Un disegno, si diceva. E per disegno si intende, di solito, una serie di tratti tracciati con diverse tecniche su di un foglio di carta. Galliani invece appone i suoi segni su una tavola di legno che ha un suo proprio modo di reagire alla pressione della mano dell’artista, ma che soprattutto offre una particolare texture del tutto originale.
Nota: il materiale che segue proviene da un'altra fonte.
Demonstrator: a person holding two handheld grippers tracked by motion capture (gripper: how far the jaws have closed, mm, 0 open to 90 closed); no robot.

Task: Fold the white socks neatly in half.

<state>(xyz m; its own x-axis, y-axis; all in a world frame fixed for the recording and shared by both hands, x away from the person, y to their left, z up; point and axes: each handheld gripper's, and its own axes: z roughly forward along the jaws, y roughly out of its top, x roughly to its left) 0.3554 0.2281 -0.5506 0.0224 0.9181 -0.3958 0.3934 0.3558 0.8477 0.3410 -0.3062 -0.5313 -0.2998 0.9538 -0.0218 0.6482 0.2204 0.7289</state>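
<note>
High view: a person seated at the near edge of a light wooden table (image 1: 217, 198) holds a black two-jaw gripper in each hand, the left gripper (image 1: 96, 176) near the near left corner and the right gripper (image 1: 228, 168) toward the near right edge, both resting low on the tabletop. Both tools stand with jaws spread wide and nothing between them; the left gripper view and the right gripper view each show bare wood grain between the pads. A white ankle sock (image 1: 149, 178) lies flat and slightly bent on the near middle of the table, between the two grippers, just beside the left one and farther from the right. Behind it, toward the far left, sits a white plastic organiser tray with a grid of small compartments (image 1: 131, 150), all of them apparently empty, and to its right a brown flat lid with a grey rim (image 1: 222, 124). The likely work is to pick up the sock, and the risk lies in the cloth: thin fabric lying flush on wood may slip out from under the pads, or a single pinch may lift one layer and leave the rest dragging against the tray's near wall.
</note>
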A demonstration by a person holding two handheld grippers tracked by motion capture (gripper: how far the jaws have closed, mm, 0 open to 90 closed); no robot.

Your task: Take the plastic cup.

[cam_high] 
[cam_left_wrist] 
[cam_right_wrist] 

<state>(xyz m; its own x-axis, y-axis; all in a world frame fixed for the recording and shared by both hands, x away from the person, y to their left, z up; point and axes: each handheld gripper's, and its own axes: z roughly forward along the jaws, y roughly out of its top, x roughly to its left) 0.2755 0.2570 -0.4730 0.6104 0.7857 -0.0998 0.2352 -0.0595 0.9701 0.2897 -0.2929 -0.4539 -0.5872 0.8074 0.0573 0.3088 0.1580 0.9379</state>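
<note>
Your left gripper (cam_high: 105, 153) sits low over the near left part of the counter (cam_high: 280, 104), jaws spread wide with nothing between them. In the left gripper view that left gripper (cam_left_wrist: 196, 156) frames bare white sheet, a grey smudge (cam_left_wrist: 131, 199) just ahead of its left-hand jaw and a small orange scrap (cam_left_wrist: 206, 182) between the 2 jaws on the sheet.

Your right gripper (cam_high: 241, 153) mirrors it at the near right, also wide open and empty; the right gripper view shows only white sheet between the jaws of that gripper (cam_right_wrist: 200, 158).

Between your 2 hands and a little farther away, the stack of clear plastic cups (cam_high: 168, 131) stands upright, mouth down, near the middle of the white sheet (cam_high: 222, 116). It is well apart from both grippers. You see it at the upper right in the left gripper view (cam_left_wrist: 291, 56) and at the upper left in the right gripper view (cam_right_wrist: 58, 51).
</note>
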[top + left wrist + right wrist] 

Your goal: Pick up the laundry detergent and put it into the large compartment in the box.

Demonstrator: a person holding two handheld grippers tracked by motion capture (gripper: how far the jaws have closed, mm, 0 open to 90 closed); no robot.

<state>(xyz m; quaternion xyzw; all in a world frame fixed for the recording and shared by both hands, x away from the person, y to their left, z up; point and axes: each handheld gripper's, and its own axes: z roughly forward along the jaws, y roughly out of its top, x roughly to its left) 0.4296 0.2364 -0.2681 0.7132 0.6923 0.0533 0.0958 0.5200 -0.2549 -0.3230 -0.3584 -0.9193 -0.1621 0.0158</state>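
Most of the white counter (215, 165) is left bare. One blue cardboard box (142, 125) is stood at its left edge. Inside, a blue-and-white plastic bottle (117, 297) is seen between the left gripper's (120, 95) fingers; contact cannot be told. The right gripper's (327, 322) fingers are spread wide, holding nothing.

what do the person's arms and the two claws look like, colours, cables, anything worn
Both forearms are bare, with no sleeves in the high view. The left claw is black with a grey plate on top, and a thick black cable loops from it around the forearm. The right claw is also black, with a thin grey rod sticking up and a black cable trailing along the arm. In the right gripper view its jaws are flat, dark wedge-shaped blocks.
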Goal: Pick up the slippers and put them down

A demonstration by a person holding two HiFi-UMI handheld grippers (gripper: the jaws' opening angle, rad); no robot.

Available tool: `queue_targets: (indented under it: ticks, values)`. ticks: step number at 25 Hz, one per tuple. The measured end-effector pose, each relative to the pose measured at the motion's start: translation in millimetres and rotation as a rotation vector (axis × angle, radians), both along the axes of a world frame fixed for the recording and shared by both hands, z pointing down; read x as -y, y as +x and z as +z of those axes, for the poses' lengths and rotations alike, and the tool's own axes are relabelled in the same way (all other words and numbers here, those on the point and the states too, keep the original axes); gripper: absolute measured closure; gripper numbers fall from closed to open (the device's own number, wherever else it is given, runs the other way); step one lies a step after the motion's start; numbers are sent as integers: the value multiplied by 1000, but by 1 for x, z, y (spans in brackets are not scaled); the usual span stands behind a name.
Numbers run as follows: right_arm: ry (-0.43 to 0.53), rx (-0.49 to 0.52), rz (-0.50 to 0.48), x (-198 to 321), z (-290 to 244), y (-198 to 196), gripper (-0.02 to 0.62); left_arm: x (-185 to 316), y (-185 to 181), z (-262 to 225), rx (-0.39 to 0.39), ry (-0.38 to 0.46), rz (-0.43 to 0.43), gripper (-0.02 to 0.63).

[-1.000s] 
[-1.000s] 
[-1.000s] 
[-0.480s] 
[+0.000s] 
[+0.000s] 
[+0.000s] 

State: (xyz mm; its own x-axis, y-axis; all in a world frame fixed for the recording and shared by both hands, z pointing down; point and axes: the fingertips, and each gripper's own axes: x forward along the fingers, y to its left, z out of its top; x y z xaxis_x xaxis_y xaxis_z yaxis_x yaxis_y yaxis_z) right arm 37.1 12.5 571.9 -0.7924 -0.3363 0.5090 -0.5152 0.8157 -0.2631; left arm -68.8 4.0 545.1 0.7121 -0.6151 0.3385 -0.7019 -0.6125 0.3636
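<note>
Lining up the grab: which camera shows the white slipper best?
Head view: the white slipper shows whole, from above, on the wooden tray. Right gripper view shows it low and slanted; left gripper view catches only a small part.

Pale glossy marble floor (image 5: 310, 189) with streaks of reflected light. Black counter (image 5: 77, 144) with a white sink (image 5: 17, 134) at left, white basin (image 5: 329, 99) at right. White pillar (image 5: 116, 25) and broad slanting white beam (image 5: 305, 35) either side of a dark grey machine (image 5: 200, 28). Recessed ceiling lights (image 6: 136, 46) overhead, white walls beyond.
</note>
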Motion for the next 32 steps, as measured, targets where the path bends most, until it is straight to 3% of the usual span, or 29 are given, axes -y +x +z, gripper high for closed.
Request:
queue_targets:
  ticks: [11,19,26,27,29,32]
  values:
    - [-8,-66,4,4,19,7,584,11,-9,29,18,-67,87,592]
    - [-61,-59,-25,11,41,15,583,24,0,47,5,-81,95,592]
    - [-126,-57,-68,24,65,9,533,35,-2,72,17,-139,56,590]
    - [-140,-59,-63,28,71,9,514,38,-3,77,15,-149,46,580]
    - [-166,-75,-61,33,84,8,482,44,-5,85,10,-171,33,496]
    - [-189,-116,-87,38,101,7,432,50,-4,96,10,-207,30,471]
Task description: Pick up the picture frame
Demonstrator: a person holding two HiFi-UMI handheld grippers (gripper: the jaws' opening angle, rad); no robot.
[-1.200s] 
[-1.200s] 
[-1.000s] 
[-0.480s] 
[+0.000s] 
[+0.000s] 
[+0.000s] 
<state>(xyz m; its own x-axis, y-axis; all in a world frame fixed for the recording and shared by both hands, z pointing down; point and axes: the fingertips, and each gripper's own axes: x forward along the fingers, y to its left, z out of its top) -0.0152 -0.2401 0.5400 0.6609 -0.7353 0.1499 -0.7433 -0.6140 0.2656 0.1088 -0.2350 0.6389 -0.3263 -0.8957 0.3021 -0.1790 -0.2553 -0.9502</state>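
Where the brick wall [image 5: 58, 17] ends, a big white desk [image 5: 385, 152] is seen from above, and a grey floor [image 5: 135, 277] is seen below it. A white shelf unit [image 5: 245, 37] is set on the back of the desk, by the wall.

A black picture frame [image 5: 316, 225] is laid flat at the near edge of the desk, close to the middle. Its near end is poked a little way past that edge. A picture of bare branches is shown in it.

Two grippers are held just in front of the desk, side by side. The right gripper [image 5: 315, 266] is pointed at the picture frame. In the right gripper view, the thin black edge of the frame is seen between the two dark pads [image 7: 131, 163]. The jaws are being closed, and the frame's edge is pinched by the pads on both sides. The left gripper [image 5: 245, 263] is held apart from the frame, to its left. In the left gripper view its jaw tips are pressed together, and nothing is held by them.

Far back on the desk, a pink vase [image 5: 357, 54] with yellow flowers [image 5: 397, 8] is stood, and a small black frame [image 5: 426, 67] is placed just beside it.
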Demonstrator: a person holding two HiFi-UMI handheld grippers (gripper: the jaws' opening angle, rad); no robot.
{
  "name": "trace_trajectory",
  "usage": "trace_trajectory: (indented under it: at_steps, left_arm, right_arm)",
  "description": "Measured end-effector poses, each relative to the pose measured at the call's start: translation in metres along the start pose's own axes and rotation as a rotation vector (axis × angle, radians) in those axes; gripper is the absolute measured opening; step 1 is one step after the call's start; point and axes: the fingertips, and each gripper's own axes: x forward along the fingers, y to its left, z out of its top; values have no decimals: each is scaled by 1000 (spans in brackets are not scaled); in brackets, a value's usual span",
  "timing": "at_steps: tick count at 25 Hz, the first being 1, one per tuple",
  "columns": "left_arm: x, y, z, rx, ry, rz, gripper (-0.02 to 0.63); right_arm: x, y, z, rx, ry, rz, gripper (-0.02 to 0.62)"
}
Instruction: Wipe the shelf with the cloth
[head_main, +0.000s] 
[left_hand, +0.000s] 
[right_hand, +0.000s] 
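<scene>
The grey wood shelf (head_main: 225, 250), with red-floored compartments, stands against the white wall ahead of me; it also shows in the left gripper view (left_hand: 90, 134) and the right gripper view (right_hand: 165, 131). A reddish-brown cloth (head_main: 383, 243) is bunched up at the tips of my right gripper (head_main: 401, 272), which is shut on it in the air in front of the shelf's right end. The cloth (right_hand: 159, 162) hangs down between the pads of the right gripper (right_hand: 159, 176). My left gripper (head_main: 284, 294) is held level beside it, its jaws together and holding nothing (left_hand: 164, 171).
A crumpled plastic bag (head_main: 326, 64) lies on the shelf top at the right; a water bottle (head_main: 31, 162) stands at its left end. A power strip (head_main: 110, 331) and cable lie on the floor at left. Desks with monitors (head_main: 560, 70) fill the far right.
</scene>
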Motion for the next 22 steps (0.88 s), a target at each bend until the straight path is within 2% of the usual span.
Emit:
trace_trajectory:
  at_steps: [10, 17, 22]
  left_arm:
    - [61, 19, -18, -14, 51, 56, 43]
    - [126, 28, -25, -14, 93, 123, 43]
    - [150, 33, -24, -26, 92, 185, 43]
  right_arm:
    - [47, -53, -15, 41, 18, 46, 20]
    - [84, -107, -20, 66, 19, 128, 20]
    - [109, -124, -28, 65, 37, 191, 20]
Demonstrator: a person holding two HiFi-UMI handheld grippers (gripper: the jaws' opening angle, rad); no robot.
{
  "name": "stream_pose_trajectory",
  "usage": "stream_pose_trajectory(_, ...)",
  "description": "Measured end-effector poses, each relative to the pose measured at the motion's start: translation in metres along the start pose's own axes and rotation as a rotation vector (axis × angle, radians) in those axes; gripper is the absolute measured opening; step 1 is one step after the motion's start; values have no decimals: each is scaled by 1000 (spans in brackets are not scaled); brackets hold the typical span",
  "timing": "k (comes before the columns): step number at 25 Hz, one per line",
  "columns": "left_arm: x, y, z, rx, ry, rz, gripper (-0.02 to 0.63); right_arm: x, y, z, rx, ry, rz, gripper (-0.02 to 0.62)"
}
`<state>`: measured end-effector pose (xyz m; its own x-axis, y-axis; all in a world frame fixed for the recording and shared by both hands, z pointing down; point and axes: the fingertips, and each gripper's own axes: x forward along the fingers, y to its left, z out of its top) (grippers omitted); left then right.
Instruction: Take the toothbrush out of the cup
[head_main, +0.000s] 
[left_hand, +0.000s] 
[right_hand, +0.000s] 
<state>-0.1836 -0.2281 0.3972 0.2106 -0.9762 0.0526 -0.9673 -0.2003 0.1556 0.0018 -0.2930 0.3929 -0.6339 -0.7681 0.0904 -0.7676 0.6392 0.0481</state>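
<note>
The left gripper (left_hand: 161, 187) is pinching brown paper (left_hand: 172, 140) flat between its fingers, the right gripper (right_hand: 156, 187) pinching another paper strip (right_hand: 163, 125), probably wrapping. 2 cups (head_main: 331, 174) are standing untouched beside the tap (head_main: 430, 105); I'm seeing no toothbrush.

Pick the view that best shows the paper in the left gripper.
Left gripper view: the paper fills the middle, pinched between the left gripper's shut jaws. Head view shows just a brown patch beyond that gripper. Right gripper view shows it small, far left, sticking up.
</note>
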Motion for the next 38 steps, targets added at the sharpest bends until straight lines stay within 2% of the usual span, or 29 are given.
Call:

Ed è proprio da vicino che si possono apprezzare le tracce della fibra e del lavoro di levigazione che restano visibili creando un’affascinante ragnatela sottile di linee spesso parallele.“L’Autoritratto di Omar Galliani non è il primo disegno pervenuto nella collezione degli autoritratti degli Uffizi” – scrive Eike D. Schmidt, direttore delle Gallerie degli Uffizi -. “Esempi assai famosi -prosegue il direttore -, tra i disegni giunti nel passato, sono due pastelli: il primo di un’artista che portò quella tecnica a vertici di grande virtuosismo come Rosalba Carriera, e il secondo di Jean-Etienne Liotard, commissionato da Francesco Stefano di Lorena, marito dell’imperatrice Maria Teresa d’Austria, che lo inviò da Vienna a Firenze nel 1744. Altri ancora sono progressivamente affluiti fino ai giorni nostri nella raccolta degli autoritratti principiata da Leopoldo de’ Medici, sino a comprendere artisti del Novecento e dei giorni nostri, italiani (per esempio, Achille Funi, Olga Carol Rama, Giulio Paolini) e stranieri (Francis Picabia, Fernard Léger, Ernst Fuchs, Jean-Michel Folon…). Ma nessuno di essi ha le stesse dimensioni e la stessa, sorprendente, tecnica”.
L’opera sottolinea ulteriormente l’intrinseco legame fra l’autore e il cielo pieno di stelle di varia grandezza che disegnano simboli e personali costellazioni. Buddha, il drago, i vasi comunicanti (appunto), lo scorpione, il triangolo, le ali, la spada, il leone, le forbici, la mandibola d’asino, definiti ‘quasi i suoi ‘santi protettori’ da Marzia Faietti, coordinatrice della Divisione Educazione, Ricerca e Sviluppo, nell’elegante volumetto preparato per l’occasione.”Le opere di Galliani -a scrivere è ancora Marzia Faietti- mostrano con evidenza un’intima polarità nella sua arte: l’abilità mimetica nei confronti della natura, da un lato, e, dall’altro, la capacità di smaterializzare figure e oggetti attraverso le soluzioni tecniche adottate. La tecnica e la sua perfetta sintesi con lo stile diventano nel pittore docili strumenti di una visione privata della densità materica, dove l’ars aemula naturae, dopo aver apparentemente celebrato il suo massimo apogeo attraverso la restituzione delle sembianze esteriori, cede il passo al sopraggiungere imperioso dell’evocazione, che ha finalmente il sopravvento sulla descrizione.”
E le rose bianche e i teschi da sempre fanno parte del bagaglio simbolico di Omar Galliani per evocare la caducità della bellezza e della gioventù e l’ineluttabilità della morte.
Rose e teschi presenti in lieve sospensione nei due pannelli laterali del trittico “Notturno”, al centro della bella mostra che, nella sala Detti, il Gabinetto dei Disegni e delle Stampe volle dedicargli nel 2008 e che da allora fa parte del patrimonio delle Gallerie degli Uffizi. Nel pannello centrale, anch’esso sospeso nell’aria densa, un pianoforte a coda simboleggia l’arte nella sua forma più “astratta”, la musica che nella sua essenza non ha bisogno di nessun altro supporto che non sia il fluire del tempo.